During the hot Virginia summer large numbers of bees gather at the side of our pool to take water back to their hive for air-conditioning. I can impress visitors by nonchalantly wading through a buzzing cloud, trusting they won’t sting me clad only in swimming trunks. For the same reason that they are relatively docile away from their food store, a swarm of bees that is emigrating to create a new colony is quite passive, even though it may look terrifying. But there is a different explanation for the old trick of circus performers who dared to pour bees into their mouths – by carefully selecting drones they can’t be stung.
Queen bees possess a sting, but they leave hive defense to workers and reserve their swords for dispatching rival queens. There is another difference between them. Queens can sting repeatedly, whereas it is a death sentence for workers because their anatomy requires stings to be ejected with some of the viscera.
Human sensibilities might deem their sacrifice altruistic for defending the hive’s socialist society, but surely natural selection could have evolved a superior warrior bee that can sting and survive, just as many other species can and do? Perhaps the explanation is that death is required for the release of a special pheromone for attracting other bees to escalate attacking a threat. This pheromone is a mixture of volatile fatty acids said to smell like bananas, and beekeepers lightly smoke their hives to pacify bees by masking the scent. I can hardly blame them for being angry, and in a feminist poem Sylvia Plath sympathized with female workers whose bounty is stolen by (male) beekeepers:
One of the scariest encounters you might have on a hiking trail in the South-West is with a mountain lion, but I would rather take my chances with the big cat than with a swarm of Africanized bees (aka killer bees). They are spreading north in states from Texas to California. A young man died this summer after a bee attack, as have several dogs and even horses. Africanized bees can’t be outrun, wait for you to come up for air if you jump in a pool, and can’t be fought off except with fire. They don’t have a more painful sting but are more aggressive – much, much more aggressive.

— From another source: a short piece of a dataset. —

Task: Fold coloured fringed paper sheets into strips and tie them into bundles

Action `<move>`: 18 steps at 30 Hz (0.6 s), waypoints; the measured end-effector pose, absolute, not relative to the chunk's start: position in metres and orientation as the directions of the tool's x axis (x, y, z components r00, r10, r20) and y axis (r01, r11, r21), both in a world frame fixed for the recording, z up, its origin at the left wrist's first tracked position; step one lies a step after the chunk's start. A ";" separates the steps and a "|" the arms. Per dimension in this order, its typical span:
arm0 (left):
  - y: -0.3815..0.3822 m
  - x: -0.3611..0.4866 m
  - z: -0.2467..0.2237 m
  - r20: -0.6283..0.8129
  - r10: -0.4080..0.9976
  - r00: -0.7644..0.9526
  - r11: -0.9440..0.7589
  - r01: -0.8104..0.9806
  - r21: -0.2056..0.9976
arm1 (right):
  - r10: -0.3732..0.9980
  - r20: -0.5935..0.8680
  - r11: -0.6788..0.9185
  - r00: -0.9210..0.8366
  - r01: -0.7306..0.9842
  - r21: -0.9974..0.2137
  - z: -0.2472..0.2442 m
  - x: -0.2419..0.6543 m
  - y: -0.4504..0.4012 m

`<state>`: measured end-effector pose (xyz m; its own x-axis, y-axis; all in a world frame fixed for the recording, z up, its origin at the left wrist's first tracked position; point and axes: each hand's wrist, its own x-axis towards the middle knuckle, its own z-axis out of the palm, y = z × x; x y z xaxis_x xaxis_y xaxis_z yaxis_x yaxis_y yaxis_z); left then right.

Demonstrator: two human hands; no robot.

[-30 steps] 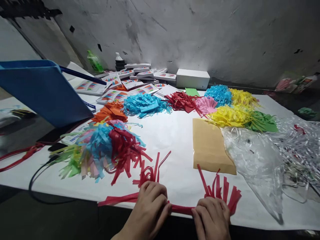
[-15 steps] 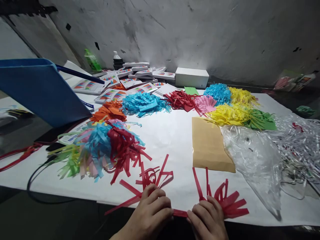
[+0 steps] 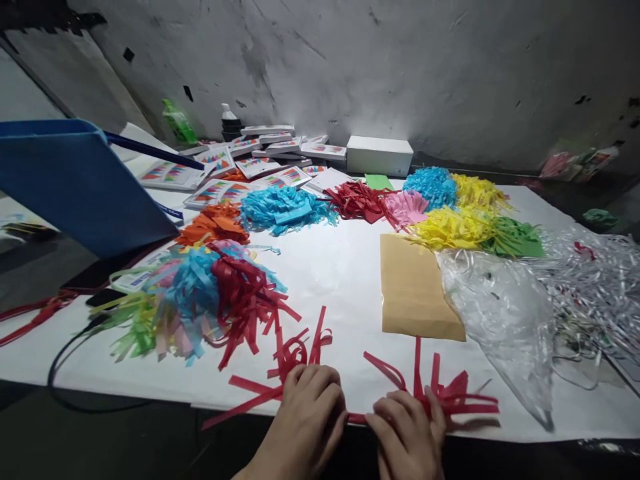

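A red paper tassel (image 3: 357, 419) lies along the front edge of the white table, its middle band rolled narrow and its cut strips fanning out at both ends. My left hand (image 3: 311, 417) is closed on the band near the left fringe. My right hand (image 3: 407, 423) is closed on the band near the right fringe. A short piece of band shows between the hands; the fingertips are partly hidden. Left of my hands lies a pile of fringed tassels in red (image 3: 245, 287), blue (image 3: 193, 280) and green (image 3: 140, 327).
Beyond are orange (image 3: 215, 225), blue (image 3: 285, 208), dark red (image 3: 357, 200), pink (image 3: 407, 208) and yellow (image 3: 453, 227) tassels. A brown sheet (image 3: 417, 287) and clear plastic bag (image 3: 505, 307) lie right. A blue bin (image 3: 85, 180) tilts at left; a white box (image 3: 380, 156) stands behind.
The band between my hands looks narrower. My right hand has moved slightly left, and strips of the right fringe have shifted. The whole view has moved a little.
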<state>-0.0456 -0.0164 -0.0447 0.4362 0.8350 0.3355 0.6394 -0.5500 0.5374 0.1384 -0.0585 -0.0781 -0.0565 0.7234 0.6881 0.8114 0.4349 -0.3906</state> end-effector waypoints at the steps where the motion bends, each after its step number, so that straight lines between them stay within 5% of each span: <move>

The victim wasn’t reported to be allergic, but the thousand stings on his body exceeded the lethal dose for bee venom. The major active agent in venom is an acidic peptide, melittin, which has anti-inflammatory properties and is probably responsible for its long-supposed medicinal value in the Orient. So there may be virtue in it, even while we try to avoid stings or carry an EpiPen as a precaution.
There is an outsized fear of being stung that beekeepers have to shrug off. But, apart from the 30 minutes of pain, let’s put a perspective on the big risk – of dying from bee stings.
According to CDC statistics for human mortality from wild and domesticated animals for the fifteen years to 2014, 486 people died from dog attacks, 1,163 from other mammals (mostly cattle and horses), 9 from crocodilians, about 15 from black bears and only one from a mountain lion. But 921 people died after being stung by bees, wasps or hornets, although most of them are thought to have been allergic to the venom. This is not a huge risk compared to others we face, and it is one that I dare say beekeepers hardly think about, but if we could compare the total number of attacks from all these species, combining non-fatal and fatal ones, I am sure bee stings would soar above all. And what do all these figures reveal – that we put ourselves most at risk not from ferocious wild carnivores but from the creatures we choose to live with or steal from.